Personalis: MRD with Variant Tracker
Personalis announced the early access launch of Real-Time Variant Tracker, a powerful new option added to its ultrasensitive NeXT Personal MRD test. Clinicians using the NeXT Personal MRD test will now be able to opt-in for additional reporting on detected resistance and therapeutically targetable mutations that can inform new opportunities to optimize patient management. This includes ESR1 mutations, which can be an indication to switch therapy for HR+/HER2- breast cancer patients, and hundreds of other clinically relevant mutations for solid tumors.
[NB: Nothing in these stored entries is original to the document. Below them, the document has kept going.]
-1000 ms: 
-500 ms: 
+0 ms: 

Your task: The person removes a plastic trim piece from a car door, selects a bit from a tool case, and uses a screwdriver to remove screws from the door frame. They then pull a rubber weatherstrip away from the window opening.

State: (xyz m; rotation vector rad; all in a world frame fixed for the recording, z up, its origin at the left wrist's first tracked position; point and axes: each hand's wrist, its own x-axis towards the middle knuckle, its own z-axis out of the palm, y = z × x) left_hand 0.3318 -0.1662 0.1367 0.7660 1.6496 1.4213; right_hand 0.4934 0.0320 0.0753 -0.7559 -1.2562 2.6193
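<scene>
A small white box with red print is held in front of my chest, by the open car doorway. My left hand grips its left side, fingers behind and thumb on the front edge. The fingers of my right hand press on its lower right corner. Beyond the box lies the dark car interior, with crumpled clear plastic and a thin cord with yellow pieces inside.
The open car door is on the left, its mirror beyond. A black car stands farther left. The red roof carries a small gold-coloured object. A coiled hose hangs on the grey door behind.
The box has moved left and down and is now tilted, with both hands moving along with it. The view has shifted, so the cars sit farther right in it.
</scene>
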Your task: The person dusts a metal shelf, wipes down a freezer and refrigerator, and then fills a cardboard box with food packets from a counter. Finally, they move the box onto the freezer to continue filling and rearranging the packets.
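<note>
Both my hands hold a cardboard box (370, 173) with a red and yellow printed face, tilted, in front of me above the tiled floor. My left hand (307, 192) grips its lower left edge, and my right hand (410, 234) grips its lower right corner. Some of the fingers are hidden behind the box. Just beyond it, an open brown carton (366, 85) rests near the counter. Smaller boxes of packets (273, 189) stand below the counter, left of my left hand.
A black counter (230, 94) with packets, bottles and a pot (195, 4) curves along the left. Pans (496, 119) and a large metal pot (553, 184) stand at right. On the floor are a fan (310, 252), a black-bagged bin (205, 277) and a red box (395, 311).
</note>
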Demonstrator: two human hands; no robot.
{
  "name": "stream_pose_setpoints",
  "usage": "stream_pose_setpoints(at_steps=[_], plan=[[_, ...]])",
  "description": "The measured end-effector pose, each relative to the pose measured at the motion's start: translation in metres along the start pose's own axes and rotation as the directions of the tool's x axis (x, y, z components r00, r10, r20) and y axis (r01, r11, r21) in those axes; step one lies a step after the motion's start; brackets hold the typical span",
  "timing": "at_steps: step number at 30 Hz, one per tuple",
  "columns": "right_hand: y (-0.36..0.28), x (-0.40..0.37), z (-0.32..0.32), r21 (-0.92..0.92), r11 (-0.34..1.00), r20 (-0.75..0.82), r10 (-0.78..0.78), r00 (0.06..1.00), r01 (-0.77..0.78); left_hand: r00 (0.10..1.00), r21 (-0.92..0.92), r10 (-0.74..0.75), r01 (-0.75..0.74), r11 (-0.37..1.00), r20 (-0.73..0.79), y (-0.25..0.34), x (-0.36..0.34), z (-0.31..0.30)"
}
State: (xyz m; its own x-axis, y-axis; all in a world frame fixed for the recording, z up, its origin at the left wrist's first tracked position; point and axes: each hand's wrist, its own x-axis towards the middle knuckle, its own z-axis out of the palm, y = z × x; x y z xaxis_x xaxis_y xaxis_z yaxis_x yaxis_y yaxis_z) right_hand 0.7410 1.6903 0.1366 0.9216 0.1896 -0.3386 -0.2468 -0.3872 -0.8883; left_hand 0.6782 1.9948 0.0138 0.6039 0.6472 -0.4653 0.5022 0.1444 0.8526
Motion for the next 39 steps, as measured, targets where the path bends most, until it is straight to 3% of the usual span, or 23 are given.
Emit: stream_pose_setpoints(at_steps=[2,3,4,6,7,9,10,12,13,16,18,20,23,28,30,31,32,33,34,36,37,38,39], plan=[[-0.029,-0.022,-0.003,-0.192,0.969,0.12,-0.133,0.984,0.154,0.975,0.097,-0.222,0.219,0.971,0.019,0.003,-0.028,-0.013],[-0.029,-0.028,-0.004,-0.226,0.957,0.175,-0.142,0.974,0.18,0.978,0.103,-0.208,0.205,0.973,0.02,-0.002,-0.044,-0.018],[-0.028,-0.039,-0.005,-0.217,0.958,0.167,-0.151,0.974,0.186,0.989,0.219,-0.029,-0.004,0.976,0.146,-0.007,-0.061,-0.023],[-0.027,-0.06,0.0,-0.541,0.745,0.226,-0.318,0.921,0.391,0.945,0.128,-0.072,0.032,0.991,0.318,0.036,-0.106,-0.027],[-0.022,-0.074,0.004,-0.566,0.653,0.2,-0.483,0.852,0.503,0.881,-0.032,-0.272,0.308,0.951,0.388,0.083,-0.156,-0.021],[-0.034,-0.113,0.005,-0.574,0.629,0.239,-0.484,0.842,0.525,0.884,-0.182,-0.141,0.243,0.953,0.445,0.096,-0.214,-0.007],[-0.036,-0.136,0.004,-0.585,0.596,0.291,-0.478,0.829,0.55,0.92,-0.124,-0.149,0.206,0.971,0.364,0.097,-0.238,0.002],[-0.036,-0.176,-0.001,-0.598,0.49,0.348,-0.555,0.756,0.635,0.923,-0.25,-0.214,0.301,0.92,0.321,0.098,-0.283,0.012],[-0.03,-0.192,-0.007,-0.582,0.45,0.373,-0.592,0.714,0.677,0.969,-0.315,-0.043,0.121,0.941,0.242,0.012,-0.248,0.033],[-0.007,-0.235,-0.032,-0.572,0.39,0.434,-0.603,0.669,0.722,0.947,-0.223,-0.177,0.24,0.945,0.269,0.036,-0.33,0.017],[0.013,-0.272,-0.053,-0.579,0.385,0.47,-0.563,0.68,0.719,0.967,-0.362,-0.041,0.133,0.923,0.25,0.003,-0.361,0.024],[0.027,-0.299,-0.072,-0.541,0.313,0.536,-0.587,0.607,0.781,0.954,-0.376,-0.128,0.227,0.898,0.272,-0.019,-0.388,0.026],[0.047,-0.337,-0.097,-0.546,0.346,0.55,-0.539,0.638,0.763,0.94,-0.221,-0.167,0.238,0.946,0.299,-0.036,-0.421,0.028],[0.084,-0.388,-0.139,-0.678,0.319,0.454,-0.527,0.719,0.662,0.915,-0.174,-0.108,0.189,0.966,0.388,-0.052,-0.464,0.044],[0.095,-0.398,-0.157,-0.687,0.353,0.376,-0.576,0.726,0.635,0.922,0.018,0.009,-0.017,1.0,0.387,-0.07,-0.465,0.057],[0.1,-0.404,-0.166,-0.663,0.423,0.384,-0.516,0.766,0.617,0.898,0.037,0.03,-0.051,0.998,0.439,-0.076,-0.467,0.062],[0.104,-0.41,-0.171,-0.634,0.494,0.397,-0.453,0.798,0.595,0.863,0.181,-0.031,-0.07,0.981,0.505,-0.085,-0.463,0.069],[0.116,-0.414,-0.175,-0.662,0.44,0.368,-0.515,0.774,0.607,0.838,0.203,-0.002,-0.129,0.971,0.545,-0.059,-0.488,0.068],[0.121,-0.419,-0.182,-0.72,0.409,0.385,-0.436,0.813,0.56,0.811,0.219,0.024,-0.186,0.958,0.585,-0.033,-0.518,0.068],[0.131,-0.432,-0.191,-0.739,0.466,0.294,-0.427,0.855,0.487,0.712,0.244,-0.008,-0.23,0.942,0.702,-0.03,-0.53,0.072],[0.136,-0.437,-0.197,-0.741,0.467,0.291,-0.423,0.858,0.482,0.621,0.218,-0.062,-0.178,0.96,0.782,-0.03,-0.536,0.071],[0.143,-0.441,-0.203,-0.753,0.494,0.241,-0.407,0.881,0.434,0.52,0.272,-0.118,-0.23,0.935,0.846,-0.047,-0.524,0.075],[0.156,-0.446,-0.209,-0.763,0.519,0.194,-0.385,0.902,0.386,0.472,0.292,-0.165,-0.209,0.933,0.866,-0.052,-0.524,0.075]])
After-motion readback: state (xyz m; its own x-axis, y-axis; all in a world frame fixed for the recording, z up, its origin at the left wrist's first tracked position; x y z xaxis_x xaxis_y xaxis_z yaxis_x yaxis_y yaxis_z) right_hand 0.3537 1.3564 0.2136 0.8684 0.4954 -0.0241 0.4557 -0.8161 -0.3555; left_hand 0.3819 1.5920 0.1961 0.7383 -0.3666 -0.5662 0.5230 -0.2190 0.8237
Labcorp: Whole Exome, Whole Genome MRD
Labcorp is expanding its MRD suite to include Labcorp Plasma Detect ID, a whole exome sequence-guided, personalized panel for patients with stage I–III breast cancer or stage I–IIIA non-small cell lung cancer, and the nationwide availability of Labcorp Plasma Detect Genome, a whole-genome MRD test for stage III colon cancer. Both Labcorp Plasma Detect ID and Labcorp Plasma Detect Genome MRD tests can detect ctDNA down to a limit of detection (LOD95) of 0.005%.